When a caseworker went to the grandmother’s house to check on the child, the grandmother said the agency had taken her away the year before. Pity the poor child. Her caseworker failed to check on her monthly and her family didn’t bother to track her.

Scowl: Why doesn’t Linda Lay just squirt some turpentine onto the Enron flame. The wife of Enron’s ex-chief executive is planning to open an antique and secondhand shop called Jus’ Stuff. It will feature the family’s personal property and furniture from rental property. Mrs. Lay apparently found that some of the family’s furnishings were just “stuff” and they could do without. Her shop obviously is worlds apart from the garage sales former Enron employees have been forced to hold to buy groceries.

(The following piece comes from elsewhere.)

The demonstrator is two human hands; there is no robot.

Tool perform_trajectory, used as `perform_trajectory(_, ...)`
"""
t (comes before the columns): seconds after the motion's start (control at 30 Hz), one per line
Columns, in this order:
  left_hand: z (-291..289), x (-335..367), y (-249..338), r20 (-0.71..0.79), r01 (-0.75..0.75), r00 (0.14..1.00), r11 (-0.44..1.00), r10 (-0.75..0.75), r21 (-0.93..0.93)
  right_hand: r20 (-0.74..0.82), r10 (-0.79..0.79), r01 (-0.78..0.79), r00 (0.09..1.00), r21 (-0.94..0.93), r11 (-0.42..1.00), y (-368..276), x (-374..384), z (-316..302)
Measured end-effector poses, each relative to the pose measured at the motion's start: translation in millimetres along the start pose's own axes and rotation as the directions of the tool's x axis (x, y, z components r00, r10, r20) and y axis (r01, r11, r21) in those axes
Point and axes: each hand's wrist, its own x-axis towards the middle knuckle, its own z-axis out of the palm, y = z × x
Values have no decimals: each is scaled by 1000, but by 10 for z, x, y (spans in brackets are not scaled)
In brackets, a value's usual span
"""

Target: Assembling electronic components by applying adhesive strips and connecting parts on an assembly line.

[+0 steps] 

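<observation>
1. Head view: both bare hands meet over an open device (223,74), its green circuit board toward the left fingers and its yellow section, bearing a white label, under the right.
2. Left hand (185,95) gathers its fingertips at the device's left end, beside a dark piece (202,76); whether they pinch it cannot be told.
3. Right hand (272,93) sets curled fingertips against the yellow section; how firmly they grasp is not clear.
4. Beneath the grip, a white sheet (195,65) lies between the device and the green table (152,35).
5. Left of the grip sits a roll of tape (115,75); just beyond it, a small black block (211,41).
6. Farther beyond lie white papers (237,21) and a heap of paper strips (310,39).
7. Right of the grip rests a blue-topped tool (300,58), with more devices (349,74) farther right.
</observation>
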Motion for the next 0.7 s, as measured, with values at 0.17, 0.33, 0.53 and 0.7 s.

Scowl: Three main ingredient go into the mix in creating an area ripe for development: good highways, and adequate sewerage and water systems. These topics draw yawns from most folks, but unless these projects are planned and executed, communities will remain asleep while others prosper. A Bucks County firm looking to develop 76 acres near Centerville drove that concept home once again this week. Robert Schleeweiss, president of Building Services of America Inc., although excited about the potential from property along the Mon-Fayette Expressway said he won’t close the deal until sewage service is guaranteed. That’s something the borough, neighboring township and the sewage authority can’t do as they were caught unprepared.

Extending pipes isn’t difficult but having a plant capable of treating the additional waste is. To their credit, the municipalities seem willing to work together to lobby state and federal sources for funds to expand the plant. But all this takes time. Other communities along the path of the Mon-Fayette should be asking what are we doing now to prepare.

Wow: The first Habitat for Humanity house constructed in Fayette County will be dedicated on Saturday before the family of Tia Lewis moves into 340 High St., Brownsville.

The Redevelopment Authority of Fayette County in 2000 sponsored the start of the a county Habitat chapter to bring the successful program of helping low-income families step into home ownership, partly by investing sweat equity into the project.

Thanks to community donations of money and skills, the first house is done and more projects are on the way. Congratulations to all who took part. And if you missed this production and want to participate in the next, call 724-437-1547, extension 13.